The Ötztal is an alpine valley located in Tyrol, Austria. The Ötztaler Ache river flows through the valley in a northern direction. The Ötztal separates the Stubai Alps in the east from the Ötztal Alps in the west. The valley is  long. The northern end of the valley is at the confluence of the Ötztaler Ache and Inn rivers, 8 km east of Imst and 50 km west of Innsbruck. The only railway station of the valley, Ötztal railway station, is located here and connects the Ötztal with the Arlberg railway (Innsbruck-Bludenz) and also a motorway interchange to the A12 (E60).
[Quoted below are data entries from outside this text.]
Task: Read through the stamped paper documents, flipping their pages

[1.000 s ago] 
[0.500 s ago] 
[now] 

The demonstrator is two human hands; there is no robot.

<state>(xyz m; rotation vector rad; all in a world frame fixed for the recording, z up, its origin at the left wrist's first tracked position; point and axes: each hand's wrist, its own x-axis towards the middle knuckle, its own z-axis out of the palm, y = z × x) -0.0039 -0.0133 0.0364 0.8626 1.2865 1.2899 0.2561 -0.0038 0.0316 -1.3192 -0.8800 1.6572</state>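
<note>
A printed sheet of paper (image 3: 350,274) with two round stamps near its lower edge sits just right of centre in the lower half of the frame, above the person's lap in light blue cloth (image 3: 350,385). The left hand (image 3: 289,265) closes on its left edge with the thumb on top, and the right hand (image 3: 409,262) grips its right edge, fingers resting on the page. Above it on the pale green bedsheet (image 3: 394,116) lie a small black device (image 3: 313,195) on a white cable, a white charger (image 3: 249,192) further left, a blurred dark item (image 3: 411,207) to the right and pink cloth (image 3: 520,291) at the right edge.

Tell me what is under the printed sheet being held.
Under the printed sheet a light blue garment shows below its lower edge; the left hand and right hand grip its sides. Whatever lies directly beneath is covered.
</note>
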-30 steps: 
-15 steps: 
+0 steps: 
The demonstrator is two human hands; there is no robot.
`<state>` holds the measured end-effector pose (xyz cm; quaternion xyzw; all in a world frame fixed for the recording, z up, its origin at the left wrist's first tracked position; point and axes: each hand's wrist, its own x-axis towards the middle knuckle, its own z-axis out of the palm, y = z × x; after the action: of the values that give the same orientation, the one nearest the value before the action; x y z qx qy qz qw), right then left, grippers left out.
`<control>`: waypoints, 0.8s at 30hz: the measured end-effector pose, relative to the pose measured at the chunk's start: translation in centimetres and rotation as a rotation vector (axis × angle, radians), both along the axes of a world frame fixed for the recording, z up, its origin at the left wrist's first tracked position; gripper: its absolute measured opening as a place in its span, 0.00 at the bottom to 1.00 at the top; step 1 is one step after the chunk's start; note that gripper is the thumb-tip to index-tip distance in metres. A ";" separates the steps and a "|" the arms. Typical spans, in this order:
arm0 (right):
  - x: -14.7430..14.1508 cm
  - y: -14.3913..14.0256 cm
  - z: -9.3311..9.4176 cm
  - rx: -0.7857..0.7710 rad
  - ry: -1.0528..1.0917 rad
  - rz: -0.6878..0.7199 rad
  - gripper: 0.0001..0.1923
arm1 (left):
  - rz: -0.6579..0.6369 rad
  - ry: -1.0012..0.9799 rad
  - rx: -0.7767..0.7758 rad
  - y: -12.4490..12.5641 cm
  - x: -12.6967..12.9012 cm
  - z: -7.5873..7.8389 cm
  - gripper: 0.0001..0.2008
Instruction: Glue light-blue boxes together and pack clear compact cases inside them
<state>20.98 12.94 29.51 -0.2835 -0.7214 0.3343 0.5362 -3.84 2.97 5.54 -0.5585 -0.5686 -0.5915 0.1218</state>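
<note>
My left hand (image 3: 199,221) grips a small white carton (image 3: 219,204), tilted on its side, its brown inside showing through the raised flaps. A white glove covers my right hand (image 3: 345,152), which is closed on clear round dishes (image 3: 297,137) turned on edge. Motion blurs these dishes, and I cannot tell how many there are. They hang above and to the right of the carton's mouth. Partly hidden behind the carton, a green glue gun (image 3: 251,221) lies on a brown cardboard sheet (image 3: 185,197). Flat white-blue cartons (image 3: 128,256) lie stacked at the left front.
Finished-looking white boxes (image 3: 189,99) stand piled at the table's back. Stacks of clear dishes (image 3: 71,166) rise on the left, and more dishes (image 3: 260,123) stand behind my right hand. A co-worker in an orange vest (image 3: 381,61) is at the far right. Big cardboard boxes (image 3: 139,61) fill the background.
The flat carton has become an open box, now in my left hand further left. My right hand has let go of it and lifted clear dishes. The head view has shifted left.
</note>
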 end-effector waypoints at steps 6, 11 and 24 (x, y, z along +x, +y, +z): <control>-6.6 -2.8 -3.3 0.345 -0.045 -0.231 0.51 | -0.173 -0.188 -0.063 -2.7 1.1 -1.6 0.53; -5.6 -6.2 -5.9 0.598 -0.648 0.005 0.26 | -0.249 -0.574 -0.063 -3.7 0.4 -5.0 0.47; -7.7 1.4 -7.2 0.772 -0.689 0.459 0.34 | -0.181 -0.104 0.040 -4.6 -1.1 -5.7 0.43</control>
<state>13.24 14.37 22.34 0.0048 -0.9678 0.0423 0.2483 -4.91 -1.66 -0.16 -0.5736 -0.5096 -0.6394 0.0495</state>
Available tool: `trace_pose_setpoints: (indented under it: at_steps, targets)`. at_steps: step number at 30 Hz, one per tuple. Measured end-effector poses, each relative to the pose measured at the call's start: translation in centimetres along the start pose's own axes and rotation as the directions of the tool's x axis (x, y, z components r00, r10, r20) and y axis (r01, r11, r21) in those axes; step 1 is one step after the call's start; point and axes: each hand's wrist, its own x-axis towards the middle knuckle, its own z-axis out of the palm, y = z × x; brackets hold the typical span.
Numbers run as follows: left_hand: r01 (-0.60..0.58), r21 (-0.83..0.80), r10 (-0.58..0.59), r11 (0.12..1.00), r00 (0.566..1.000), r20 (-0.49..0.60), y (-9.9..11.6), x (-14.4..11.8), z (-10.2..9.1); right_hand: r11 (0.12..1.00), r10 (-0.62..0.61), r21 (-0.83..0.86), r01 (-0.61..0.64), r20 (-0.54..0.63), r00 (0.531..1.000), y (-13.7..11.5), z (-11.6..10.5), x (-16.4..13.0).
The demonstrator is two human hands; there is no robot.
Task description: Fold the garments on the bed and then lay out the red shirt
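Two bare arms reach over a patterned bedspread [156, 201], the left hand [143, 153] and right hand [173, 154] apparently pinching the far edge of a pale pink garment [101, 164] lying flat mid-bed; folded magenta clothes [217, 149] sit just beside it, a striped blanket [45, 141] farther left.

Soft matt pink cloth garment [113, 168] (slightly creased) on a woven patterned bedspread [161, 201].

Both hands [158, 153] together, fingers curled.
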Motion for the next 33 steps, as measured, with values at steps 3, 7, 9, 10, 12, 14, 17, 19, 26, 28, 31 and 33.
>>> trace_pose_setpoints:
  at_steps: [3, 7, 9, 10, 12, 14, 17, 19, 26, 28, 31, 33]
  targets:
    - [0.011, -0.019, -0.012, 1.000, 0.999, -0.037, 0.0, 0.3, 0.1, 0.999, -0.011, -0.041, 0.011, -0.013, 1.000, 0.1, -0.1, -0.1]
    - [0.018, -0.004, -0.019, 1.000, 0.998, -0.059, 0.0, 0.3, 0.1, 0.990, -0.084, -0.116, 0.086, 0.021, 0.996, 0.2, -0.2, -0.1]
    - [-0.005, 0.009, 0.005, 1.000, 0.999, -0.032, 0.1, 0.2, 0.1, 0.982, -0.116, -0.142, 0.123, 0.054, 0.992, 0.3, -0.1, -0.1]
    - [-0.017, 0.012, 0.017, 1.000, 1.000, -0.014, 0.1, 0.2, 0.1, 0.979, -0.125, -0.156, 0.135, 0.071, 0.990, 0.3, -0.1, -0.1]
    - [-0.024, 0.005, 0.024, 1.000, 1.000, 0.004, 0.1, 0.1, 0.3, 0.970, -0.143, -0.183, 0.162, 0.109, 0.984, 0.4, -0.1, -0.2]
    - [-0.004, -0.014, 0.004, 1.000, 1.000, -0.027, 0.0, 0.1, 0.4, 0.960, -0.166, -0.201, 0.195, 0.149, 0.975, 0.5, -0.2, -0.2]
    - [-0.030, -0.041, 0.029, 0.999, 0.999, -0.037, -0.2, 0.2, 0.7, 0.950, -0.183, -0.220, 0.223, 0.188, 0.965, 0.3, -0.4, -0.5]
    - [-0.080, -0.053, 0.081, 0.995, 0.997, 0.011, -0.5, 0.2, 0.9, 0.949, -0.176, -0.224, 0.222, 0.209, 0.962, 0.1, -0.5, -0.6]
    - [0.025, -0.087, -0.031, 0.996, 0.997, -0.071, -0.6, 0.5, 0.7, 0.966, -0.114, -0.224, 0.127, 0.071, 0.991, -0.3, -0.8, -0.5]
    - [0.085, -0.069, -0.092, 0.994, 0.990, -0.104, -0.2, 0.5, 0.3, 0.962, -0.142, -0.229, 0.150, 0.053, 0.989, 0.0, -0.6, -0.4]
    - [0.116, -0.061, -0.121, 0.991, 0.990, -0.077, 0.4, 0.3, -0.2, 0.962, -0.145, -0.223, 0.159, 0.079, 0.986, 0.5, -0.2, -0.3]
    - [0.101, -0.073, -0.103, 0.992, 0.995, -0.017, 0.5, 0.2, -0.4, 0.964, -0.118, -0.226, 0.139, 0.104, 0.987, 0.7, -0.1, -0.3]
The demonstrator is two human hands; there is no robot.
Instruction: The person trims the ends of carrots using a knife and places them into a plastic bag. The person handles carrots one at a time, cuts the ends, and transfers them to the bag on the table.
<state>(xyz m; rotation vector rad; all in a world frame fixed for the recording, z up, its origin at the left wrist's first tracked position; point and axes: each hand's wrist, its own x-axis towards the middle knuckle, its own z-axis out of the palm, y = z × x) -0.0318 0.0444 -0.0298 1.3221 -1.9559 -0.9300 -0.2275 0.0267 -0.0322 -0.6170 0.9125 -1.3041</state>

The southern end of the valley, also called the Gurglertal, terminates at the border with Italy. The valley is formed by the main chain of the Alps, with many glaciers and high peaks, including the Weißkugel and the Similaun. The village of Obergurgl at the southern end of the Ötztal is the highest parish in Austria.

The Ötztal consists of five municipalities (from north to south): Sautens, Oetz, Umhausen, Längenfeld, and Sölden. The main industry in the valley is tourism. The mountains around the valley are popular with both mountaineers and skiers. There are ski resorts in the upper part of the valley at Sölden, Hochsölden, and Hochgurgl. The Timmelsjoch mountain pass connects the Ötztal with the Passeier Valley and Merano in the province of South Tyrol, Italy.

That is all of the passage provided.